This project has moved. For the latest updates, please go here.

Bounded Queue - ObserveOn

Topics: Feature Requests and Contributions, General, Reactive (Rx)
Coordinator
Oct 20, 2011 at 4:56 AM

Should we override ObserveOn(IScheduler, MaxQueueLength)? Or could this be done with WindowIntrospective?

Coordinator
Oct 20, 2011 at 4:58 AM

& could/should we leverage DataFlow

Coordinator
Oct 20, 2011 at 6:45 AM

What is the expected behavior?  If the scheduler's queue is already filled, then it drops new notifications?

That sounds a bit like Throttle.  Perhaps a custom BoundedScheduler would be more appropriate though?

Also, should it drop OnCompleted and OnError as well?

A use case may help.

- Dave

Coordinator
Oct 20, 2011 at 6:50 AM

Sorry, I should have been more specific.

I'd expect the thread trying to add the notification to block until the queue has room. Another overload would allow the caller to specify a timeout period, after which an exception would be raised (to the caller of OnNext).

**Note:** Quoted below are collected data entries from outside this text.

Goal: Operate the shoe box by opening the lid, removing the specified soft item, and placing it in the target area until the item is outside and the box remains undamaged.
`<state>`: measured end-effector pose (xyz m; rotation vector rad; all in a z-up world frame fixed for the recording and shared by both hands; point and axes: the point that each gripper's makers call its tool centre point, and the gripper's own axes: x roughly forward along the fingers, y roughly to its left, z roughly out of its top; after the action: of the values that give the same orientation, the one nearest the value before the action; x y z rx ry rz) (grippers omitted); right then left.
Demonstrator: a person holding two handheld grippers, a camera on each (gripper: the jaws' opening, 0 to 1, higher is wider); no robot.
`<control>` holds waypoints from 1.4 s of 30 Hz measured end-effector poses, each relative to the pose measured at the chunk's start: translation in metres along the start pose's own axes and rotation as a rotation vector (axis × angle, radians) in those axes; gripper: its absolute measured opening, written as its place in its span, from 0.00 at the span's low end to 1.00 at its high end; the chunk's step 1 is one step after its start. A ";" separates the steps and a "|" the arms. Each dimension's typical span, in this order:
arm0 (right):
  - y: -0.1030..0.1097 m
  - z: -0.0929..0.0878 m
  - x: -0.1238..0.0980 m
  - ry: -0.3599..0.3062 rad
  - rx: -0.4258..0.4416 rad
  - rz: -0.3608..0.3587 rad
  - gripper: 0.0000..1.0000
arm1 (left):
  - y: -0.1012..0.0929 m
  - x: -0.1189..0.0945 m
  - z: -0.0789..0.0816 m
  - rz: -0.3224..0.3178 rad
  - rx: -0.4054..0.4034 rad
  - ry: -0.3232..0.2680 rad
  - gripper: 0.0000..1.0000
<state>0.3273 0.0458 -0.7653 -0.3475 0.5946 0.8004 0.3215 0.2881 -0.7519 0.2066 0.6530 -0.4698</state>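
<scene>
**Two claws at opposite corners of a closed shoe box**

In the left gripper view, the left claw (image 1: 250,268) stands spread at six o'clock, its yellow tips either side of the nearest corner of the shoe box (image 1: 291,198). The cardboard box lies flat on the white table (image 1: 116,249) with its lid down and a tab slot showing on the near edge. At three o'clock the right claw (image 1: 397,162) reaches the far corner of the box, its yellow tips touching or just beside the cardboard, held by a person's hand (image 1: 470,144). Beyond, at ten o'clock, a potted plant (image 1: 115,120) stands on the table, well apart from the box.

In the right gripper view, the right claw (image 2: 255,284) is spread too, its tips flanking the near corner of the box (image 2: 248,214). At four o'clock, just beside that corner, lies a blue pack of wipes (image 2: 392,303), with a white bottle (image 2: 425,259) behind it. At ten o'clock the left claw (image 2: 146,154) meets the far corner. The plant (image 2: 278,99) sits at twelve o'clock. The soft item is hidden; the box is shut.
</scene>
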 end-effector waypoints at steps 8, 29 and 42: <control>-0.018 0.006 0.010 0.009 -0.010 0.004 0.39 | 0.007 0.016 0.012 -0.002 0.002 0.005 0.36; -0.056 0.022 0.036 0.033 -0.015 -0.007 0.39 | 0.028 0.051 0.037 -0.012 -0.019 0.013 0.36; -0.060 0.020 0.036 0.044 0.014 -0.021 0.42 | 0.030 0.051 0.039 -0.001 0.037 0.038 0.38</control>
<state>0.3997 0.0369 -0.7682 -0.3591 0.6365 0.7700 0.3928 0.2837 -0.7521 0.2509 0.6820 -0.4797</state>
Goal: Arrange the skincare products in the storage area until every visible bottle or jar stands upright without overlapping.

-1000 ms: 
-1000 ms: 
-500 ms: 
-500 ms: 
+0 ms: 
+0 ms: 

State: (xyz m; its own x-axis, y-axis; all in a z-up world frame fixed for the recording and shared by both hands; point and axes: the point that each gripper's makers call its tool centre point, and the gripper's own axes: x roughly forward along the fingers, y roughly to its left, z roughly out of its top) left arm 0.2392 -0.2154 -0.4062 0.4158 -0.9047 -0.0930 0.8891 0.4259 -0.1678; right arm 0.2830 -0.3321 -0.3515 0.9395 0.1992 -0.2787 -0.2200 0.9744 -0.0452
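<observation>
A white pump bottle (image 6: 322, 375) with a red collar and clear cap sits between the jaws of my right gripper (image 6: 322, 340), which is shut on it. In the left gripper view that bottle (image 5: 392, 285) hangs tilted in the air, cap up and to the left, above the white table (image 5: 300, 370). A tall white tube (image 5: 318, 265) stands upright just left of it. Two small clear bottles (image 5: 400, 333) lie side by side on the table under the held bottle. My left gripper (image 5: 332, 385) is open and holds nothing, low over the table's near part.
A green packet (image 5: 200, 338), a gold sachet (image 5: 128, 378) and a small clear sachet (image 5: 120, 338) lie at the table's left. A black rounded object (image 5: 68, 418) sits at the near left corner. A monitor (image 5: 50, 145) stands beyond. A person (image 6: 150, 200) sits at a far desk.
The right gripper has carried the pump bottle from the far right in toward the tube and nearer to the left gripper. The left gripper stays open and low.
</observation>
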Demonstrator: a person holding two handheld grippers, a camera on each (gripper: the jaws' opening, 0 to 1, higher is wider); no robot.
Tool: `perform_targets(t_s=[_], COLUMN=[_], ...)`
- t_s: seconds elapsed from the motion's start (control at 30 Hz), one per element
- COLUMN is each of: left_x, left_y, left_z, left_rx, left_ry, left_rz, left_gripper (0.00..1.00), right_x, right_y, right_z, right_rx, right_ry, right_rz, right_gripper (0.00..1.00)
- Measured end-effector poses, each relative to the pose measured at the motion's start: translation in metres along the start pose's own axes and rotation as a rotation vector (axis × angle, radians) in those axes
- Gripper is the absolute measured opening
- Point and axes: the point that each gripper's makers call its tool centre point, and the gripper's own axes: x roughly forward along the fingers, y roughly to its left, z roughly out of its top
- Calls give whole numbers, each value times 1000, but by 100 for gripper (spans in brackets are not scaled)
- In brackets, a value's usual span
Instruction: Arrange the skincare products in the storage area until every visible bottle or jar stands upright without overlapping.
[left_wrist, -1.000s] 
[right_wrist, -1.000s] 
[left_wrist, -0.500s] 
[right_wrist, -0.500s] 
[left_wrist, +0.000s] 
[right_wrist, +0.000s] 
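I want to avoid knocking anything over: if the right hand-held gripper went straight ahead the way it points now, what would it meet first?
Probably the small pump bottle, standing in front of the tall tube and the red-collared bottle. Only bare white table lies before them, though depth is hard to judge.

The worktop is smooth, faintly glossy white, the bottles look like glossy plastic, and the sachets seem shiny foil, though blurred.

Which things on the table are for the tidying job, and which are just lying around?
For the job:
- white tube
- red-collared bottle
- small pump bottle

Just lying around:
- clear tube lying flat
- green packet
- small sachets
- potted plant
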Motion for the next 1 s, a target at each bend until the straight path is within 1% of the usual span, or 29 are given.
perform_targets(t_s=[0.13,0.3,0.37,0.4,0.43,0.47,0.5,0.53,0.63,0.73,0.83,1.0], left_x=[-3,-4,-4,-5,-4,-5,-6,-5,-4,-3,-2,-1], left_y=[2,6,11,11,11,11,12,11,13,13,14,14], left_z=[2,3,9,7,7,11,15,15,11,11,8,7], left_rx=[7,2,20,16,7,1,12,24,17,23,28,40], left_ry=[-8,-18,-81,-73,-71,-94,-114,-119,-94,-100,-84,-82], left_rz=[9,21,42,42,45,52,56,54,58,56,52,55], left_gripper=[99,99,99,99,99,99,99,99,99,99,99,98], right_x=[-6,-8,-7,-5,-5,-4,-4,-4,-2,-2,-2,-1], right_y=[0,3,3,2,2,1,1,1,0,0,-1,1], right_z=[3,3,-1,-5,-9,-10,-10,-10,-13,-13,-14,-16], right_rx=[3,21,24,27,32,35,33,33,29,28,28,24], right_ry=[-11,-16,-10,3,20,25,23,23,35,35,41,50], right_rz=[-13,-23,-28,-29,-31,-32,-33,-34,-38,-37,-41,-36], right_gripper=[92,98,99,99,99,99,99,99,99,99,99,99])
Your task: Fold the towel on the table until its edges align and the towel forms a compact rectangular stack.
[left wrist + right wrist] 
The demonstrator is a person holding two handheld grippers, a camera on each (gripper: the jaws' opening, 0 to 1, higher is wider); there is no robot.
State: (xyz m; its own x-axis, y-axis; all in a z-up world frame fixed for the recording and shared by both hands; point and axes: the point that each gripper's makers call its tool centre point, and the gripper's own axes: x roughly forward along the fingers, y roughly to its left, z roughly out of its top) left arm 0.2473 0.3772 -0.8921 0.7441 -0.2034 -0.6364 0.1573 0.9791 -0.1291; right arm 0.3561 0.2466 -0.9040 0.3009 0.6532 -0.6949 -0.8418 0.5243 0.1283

I'm not sure if it is a good idea to add this to Rx (because of the blocking behaviour) but this how bounded queues work in data flow or any ring buffer type senario.

Coordinator
Oct 20, 2011 at 11:42 AM

Interesting, it sounds like a reactive semaphore.  Maybe a new operator called Semaphore, or some variant, would be appropriate?

I think if a scheduler introduces concurrency for observations, then a blocking behavior for the source observable isn't generally a problem in Rx.

Coordinator
Oct 20, 2011 at 11:49 AM
Edited Oct 20, 2011 at 12:12 PM

Is the queue behavior actually required though?  It seems like it would make more sense to leave that up to the scheduler.

For example, a simple implementation of the Semaphore operator could simply call Schedule on the specified scheduler after passing through a real semaphore.  That way it's up to the scheduler whether it wants to actually queue actions or execute them concurrently.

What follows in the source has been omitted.